Vitruvian Capital founder Neil Richmond knew he was following an opera singer on to the stage when he made a speech at the London Yacht, Jet and Prestige Car Show – what he didn’t realise is that he’d end up being broadcast worldwide by the BBC.
Neil was speaking at an exclusive private event for family offices organised by the magazine Yacht Investor at the inaugural show in London’s Old Billingsgate and St Katherine’s docks right next to the City of London.
He began by complimenting the opera singer who launched the event. “Wasn’t that just beautiful?” he said. “What a great voice. I’m always thrilled to meet people who are at the top of their game. We can learn so much from those who have rehearsed for long enough to become the best in the world.”
Neil’s keynote speech went on to call for superyachts to be run like transparent, disciplined and successful business – but, he asked, don’t we all know of cases in which superyachts are run a bit like Fawlty Towers? What is needed, he said, is forward planning and independent advice.
“There are only a handful of independent advisers in the superyacht sector,” he said. “There should be more.”
In the end, he said, it was all a matter of education. “What we need is a kind of Superyacht University – a single institution that can foster the education needed to help clients avoid disappointment and get the relaxation and fun they’re supposed to have from what is, after all, a massive investment.”
BBC World Service journalist Ed Butler heard what Neil said and collared him afterwards for a interview, which was later broadcast on the programme Business Daily.
In the interview, Neil answered questions about family offices and the value of 100 metre superyachts, which can cost anything from £80 million to £300 million and have 40-60 crew serving as few as a dozen guests.
Challenged on the way in which family offices can gain access to better pricing or banking, Neil said that family offices see clients spend huge amounts of money on everything from yachts to food … and it all goes back into the economy because it is bought from local companies employing local people.

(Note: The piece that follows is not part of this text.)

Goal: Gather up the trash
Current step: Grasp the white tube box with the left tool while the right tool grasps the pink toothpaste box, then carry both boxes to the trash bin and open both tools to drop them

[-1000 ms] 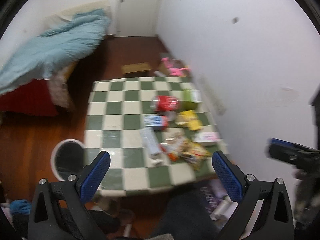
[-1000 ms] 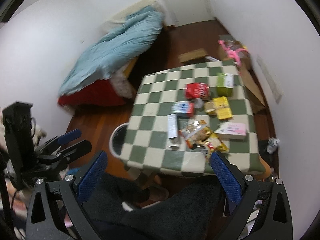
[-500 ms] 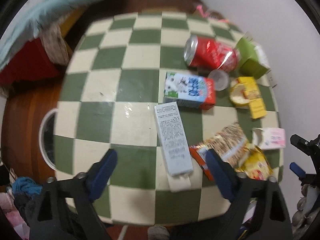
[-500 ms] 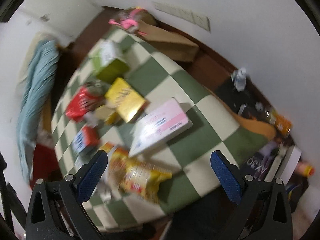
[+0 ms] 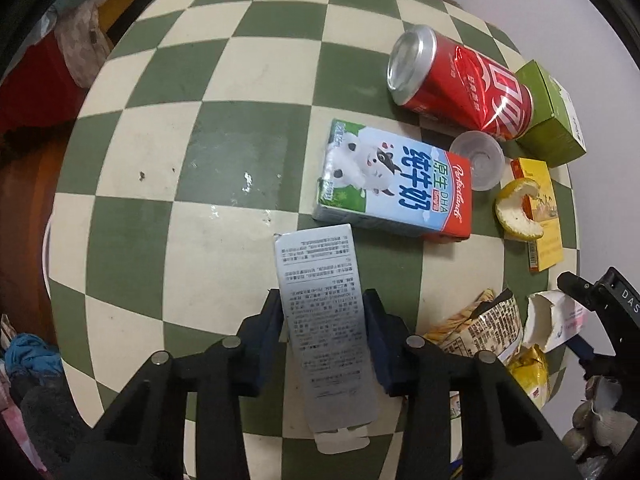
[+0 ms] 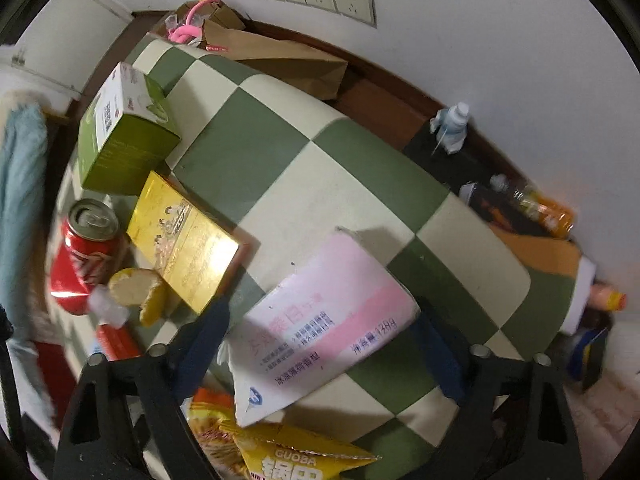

Afterwards, Neil praised the show and its organisers: “It’s the first show of its kind in London. I think it’s great that we have an event like this on our doorstep and hope to see it grow. We are a centre of excellence here for many of the professional services related to superyachts. Many of the leading law firms with unrivalled maritime expertise and other experts are here, and London is developing more and more into a hub of luxury lifestyle. It makes sense for the show to happen here.”